* EXERCISE DIRECTIONS
Below are the records. Gather each line that holds "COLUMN".
# # # # #
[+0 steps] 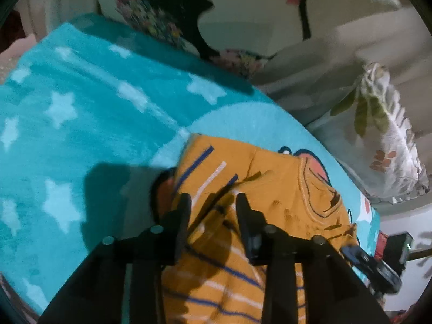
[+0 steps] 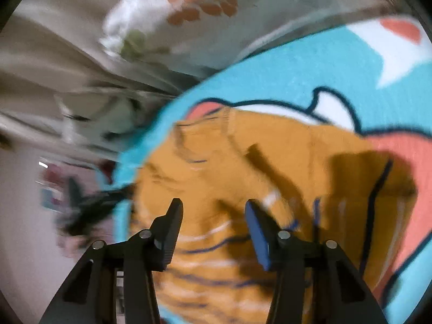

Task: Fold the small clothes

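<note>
The mustard striped top (image 1: 243, 189) sits rumpled on the teal blanket (image 1: 81, 124), near its rounded edge where the star print gives way to a cartoon patch, neckline (image 1: 313, 189) toward the far side. From my seat it looks bunched rather than flat, with the striped lower part heaped toward the cameras. I judge the fold as barely begun: no clean crease anywhere, no squared shape, so smoothing out, folding the sides in and doubling it over all seem left to do.

My left hand-held gripper (image 1: 213, 199) hovers right over the striped body, its jaws apart with a ridge of fabric between them, not pinched as far as I can see. My right hand-held gripper (image 2: 213, 206) is also spread wide above the orange cloth (image 2: 243, 148), nothing between its fingers. That view is heavily smeared, so I can't tell whether the tips touch the fabric.

The left view gives me the wide lay of the blanket, the stars, the dark-patterned pillow (image 1: 172, 19) behind, the leaf-print cushion (image 1: 386, 124) off the edge, and the right tool's body (image 1: 378, 264) at the lower right. The right view instead shows the cartoon print (image 2: 337, 102) up close, the white and coral shapes beyond the collar, and a blurred floor area off the blanket's edge that the left camera doesn't cover.
</note>
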Motion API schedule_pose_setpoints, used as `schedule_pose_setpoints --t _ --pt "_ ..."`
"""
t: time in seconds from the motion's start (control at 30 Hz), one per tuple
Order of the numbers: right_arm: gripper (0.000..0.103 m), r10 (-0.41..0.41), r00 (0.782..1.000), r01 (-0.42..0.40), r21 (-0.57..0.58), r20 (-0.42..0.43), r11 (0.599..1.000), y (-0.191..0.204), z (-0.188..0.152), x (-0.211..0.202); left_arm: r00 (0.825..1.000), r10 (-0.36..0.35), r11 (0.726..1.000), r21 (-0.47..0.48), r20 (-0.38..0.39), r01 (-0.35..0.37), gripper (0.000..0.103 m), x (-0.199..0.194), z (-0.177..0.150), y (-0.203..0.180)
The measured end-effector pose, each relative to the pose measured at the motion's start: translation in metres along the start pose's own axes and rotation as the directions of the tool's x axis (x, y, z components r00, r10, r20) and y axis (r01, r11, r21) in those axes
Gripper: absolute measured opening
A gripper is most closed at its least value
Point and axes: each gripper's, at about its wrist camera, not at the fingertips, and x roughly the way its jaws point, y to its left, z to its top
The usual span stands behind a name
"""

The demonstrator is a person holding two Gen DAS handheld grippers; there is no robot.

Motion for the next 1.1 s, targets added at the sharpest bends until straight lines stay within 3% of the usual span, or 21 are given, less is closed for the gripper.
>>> schedule_pose_setpoints --t 0.07,0.17,0.3,0.43,0.57,0.63,0.67,0.7,0.73,0.83,0.97,1.0,1.03,1.07,1.1 --pt "0.049 -0.036 0.999 0.036 0.013 -0.002 0.999 -0.010 0.009 0.011 1.000 0.023 1.000 0.001 0.016 -0.023 0.045 -0.013 -0.005 0.006" --pt "0.048 0.002 1.000 -0.003 0.084 0.011 0.996 -0.028 0.019 0.016 0.996 0.086 0.996 0.009 0.024 -0.086 0.056 -0.026 -0.018 0.025" --pt "0.050 0.038 0.998 -0.041 0.095 0.041 0.995 -0.029 0.016 0.001 0.995 0.096 0.995 0.025 -0.038 -0.095 0.058 -0.025 -0.043 0.050" --pt "0.056 0.037 0.995 -0.046 0.096 0.093 0.994 -0.030 -0.006 -0.034 0.996 0.045 0.997 0.064 -0.083 -0.040 0.064 -0.018 -0.071 0.062" --pt "0.059 -0.059 0.988 0.042 0.126 0.140 0.991 -0.040 -0.048 -0.076 0.993 0.004 0.993 0.115 -0.121 0.010 0.068 -0.001 -0.092 0.060" --pt "0.060 -0.097 0.985 0.073 0.162 0.146 0.984 -0.048 -0.076 -0.092 0.995 0.007 0.988 0.153 -0.104 0.009 0.068 0.000 -0.099 0.057" --pt "0.060 -0.108 0.984 0.081 0.185 0.141 0.979 -0.053 -0.093 -0.100 0.994 0.005 0.985 0.175 -0.111 0.015 0.055 0.000 -0.101 0.056" --pt "0.060 -0.115 0.984 0.087 0.197 0.138 0.977 -0.059 -0.105 -0.104 0.991 -0.020 0.981 0.186 -0.136 0.046 0.015 -0.002 -0.101 0.056" --pt "0.060 -0.126 0.983 0.097 0.209 0.130 0.973 -0.062 -0.120 -0.106 0.985 -0.050 0.981 0.179 -0.166 0.080 0.006 -0.002 -0.100 0.058" --pt "0.060 -0.150 0.982 0.123 0.221 0.110 0.967 -0.066 -0.148 -0.099 0.986 -0.050 0.975 0.206 -0.159 0.082 0.005 -0.017 -0.097 0.067" --pt "0.059 -0.113 0.988 0.088 0.212 0.109 0.973 -0.059 -0.176 -0.082 0.985 -0.061 0.975 0.200 -0.163 0.093 0.006 -0.031 -0.097 0.081" --pt "0.054 -0.132 0.986 0.109 0.208 0.103 0.972 -0.057 -0.179 -0.075 0.984 -0.059 0.976 0.198 -0.168 0.092 0.006 -0.030 -0.097 0.083" --pt "0.028 -0.157 0.983 0.135 0.213 0.092 0.968 -0.058 -0.180 -0.067 0.984 -0.055 0.976 0.198 -0.171 0.089 0.006 -0.027 -0.096 0.083" --pt "0.015 -0.173 0.981 0.150 0.226 0.085 0.963 -0.061 -0.179 -0.063 0.984 -0.052 0.976 0.199 -0.173 0.087 0.006 -0.026 -0.097 0.083" --pt "0.013 -0.174 0.980 0.147 0.246 0.092 0.958 -0.065 -0.179 -0.064 0.984 -0.052 0.975 0.203 -0.171 0.087 0.006 -0.027 -0.098 0.082"
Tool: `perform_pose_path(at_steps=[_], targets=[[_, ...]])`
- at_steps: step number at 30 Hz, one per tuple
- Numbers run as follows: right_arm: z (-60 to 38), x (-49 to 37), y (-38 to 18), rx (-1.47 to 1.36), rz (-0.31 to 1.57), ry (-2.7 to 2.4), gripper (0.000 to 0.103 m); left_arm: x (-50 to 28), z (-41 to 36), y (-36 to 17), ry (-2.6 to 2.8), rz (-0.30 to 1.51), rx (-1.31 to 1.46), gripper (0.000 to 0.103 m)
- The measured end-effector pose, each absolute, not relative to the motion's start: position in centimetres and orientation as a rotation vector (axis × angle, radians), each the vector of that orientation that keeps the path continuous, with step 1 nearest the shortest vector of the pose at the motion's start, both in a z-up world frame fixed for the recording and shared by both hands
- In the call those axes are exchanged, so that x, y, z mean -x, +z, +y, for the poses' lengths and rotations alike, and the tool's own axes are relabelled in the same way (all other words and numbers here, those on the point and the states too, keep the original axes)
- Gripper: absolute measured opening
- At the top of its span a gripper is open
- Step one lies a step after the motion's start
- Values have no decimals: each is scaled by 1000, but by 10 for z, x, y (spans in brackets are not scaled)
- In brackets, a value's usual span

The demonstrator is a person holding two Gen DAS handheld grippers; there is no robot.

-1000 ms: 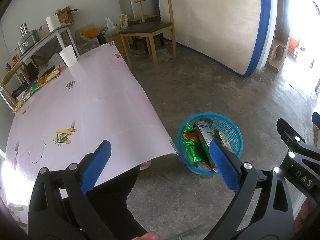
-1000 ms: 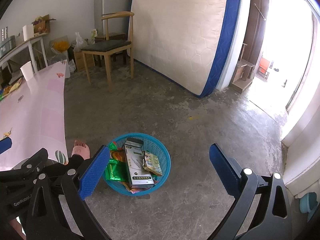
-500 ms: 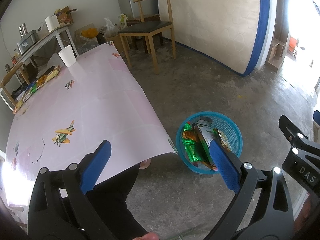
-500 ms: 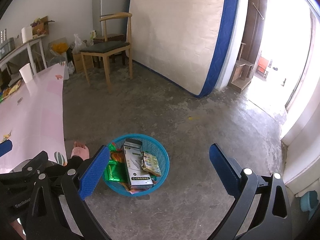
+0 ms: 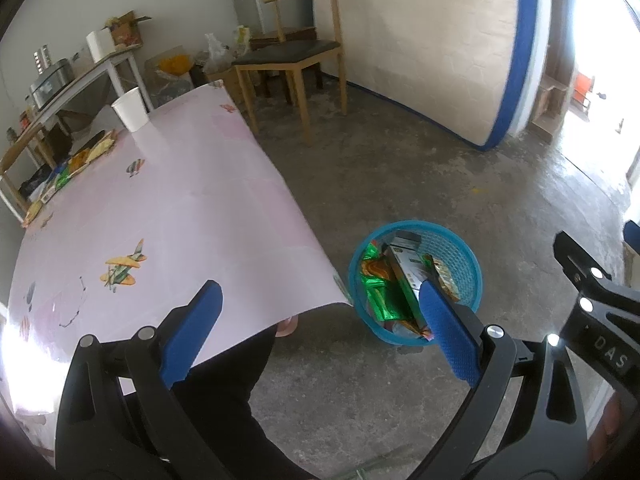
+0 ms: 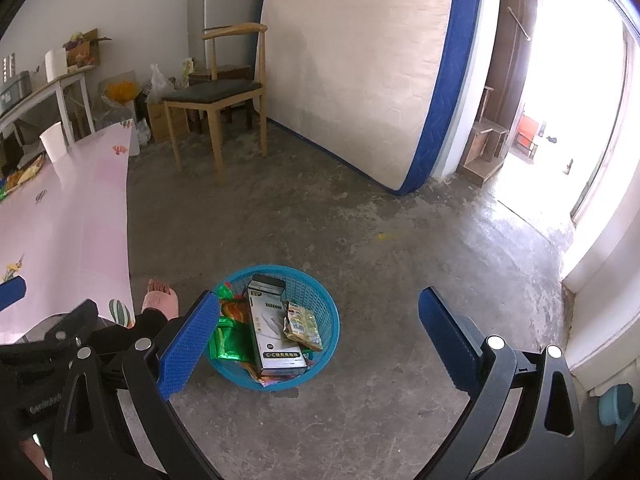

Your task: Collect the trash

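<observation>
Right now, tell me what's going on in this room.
A person is collecting trash with a handheld gripper in each hand. Both the left gripper and the right gripper are open and hold nothing. The blue basket on the floor beside the table already contains a box and several wrappers. More wrappers lie at the table's far end near a white cup.

A wooden chair (image 6: 218,96) stands on the bare concrete floor (image 6: 400,240) beside a blue-edged mattress (image 6: 360,60) leaning against the wall; daylight floods the open doorway (image 6: 576,92).
</observation>
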State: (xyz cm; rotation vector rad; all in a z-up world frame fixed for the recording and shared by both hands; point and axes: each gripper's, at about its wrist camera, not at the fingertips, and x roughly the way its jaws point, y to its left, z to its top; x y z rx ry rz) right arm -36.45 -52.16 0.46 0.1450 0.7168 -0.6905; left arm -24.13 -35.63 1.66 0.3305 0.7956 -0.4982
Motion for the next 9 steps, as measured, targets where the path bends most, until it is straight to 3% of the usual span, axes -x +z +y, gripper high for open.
perform_pose_path(at_steps=[9], targets=[[-522,364,4,-142,718,-690,97,240,-358,15,-484,817,-320,95]])
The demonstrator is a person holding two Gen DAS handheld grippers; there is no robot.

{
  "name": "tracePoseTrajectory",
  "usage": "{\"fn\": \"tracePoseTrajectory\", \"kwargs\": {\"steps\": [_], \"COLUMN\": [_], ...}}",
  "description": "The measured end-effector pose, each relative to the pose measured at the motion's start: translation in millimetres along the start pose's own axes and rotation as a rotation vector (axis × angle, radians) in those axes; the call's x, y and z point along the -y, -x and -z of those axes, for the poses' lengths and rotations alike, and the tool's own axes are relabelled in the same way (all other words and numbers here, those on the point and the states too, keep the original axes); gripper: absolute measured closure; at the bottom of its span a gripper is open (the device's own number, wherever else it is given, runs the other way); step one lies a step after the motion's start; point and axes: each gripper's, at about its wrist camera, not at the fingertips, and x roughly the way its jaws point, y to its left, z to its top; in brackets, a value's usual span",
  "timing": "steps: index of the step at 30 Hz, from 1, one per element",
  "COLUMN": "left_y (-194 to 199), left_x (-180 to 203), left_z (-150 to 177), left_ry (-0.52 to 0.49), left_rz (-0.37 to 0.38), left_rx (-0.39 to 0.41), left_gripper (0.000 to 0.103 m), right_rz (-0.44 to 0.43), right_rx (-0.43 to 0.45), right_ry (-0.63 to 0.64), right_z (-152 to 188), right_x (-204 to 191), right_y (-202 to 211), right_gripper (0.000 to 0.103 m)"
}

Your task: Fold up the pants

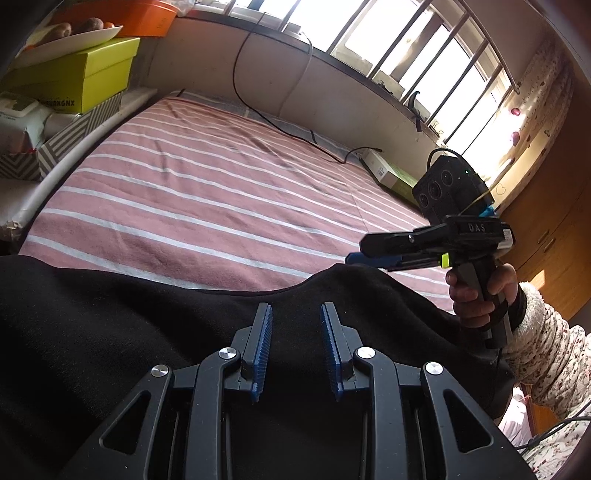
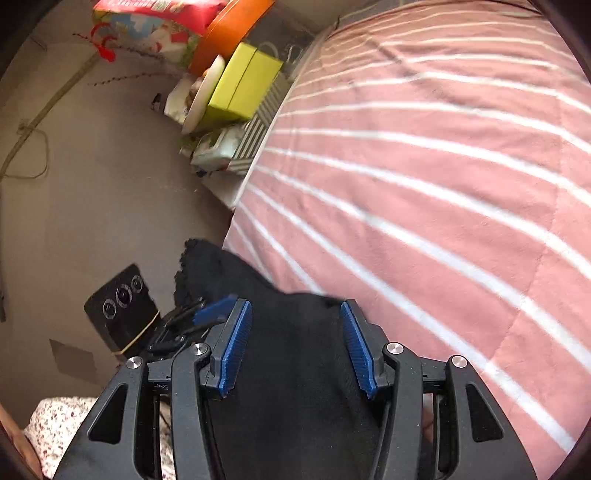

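Black pants [image 1: 110, 332] lie crumpled along the near edge of a bed with a pink, white-striped sheet [image 1: 207, 184]. My left gripper [image 1: 296, 314] hovers over the pants with its blue pads [image 1: 263, 347] apart and nothing pinched between them. A hand holds my right gripper [image 1: 351, 254] at the right, pointing left just above a raised fold of the pants. In the right wrist view the right gripper [image 2: 295, 310] is open above the pants [image 2: 295, 369], whose one end [image 2: 195, 258] hangs past the bed's corner. The left gripper's finger [image 2: 216, 308] shows beside it.
Stacked boxes, a yellow-green box [image 1: 92, 74], an orange one [image 1: 147, 18] and a white plate [image 1: 74, 38] stand left of the bed. A black cable [image 1: 280, 125] and a flat box [image 1: 391, 173] lie at the bed's far side under a barred window. A floral sleeve [image 1: 546, 354] is at the right.
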Motion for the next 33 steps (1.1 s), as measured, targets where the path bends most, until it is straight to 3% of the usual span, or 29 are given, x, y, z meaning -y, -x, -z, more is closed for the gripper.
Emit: {"fn": "tracePoseTrajectory", "kwargs": {"steps": [2, 4, 5, 8, 12, 14, 16, 19, 20, 25, 29, 33], "left_y": [0, -1, -1, -3, -4, -5, -5, -3, -2, 11, 25, 37], "left_x": [0, 0, 0, 2, 5, 6, 7, 7, 7, 10, 6, 4], "left_z": [1, 0, 0, -1, -1, -1, -1, 0, 1, 10, 20, 33], "left_ry": [-0.002, -0.004, -0.005, -0.01, -0.016, -0.019, -0.021, -0.029, -0.032, -0.065, -0.063, -0.057], "left_rz": [-0.004, -0.006, -0.008, -0.017, -0.025, -0.039, -0.048, -0.073, -0.078, -0.101, -0.119, -0.139], "left_rx": [-0.005, -0.007, -0.008, -0.01, -0.016, -0.021, -0.024, -0.028, -0.028, -0.043, -0.039, -0.032], "left_gripper": [0.043, 0.043, 0.043, 0.043, 0.043, 0.043, 0.043, 0.043, 0.043, 0.043, 0.043, 0.043], "right_rz": [-0.009, -0.036, -0.006, 0.15, 0.185, 0.242, 0.278, 0.529, 0.575, 0.691, 0.722, 0.684], "right_rx": [0.034, 0.05, 0.06, 0.081, 0.005, -0.03, -0.052, -0.089, -0.067, -0.024, 0.025, 0.043], "right_ry": [-0.034, -0.052, -0.025, 0.154, 0.361, 0.459, 0.501, 0.579, 0.611, 0.603, 0.606, 0.591], "right_z": [-8, -8, -6, 7, 33, 46, 52, 61, 62, 62, 75, 92], "right_x": [10, 12, 8, -21, -58, -72, -76, -67, -61, -58, -72, -87], "right_y": [14, 25, 29, 35, 22, 10, 3, -18, -21, -14, 6, 23], "right_gripper": [0.064, 0.065, 0.065, 0.065, 0.065, 0.065, 0.066, 0.066, 0.066, 0.066, 0.066, 0.066]}}
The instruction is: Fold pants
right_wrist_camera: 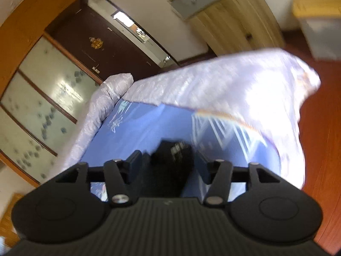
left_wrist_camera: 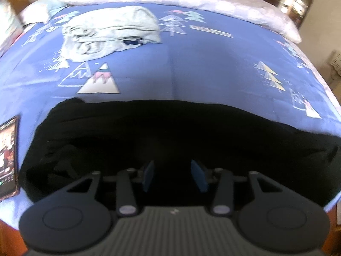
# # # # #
* YOUR SOLUTION
  "usage": "{\"fn\": \"tracePoseTrajectory\", \"kwargs\": {\"steps\": [_], \"COLUMN\": [_], ...}}",
  "COLUMN": "left_y (-194 to 199), left_x (-180 to 203), left_z (-150 to 177), left_ry (-0.52 to 0.49), left_rz (-0.37 to 0.38), left_rx (-0.39 to 0.41), left_gripper (0.000 to 0.103 m), right_rz (-0.44 to 0.43), right_rx (-0.43 to 0.45), right_ry (-0.63 to 0.64), right_z (-152 to 188), right_x (-204 to 191), right_y (-202 to 211), right_gripper (0.000 to 0.103 m)"

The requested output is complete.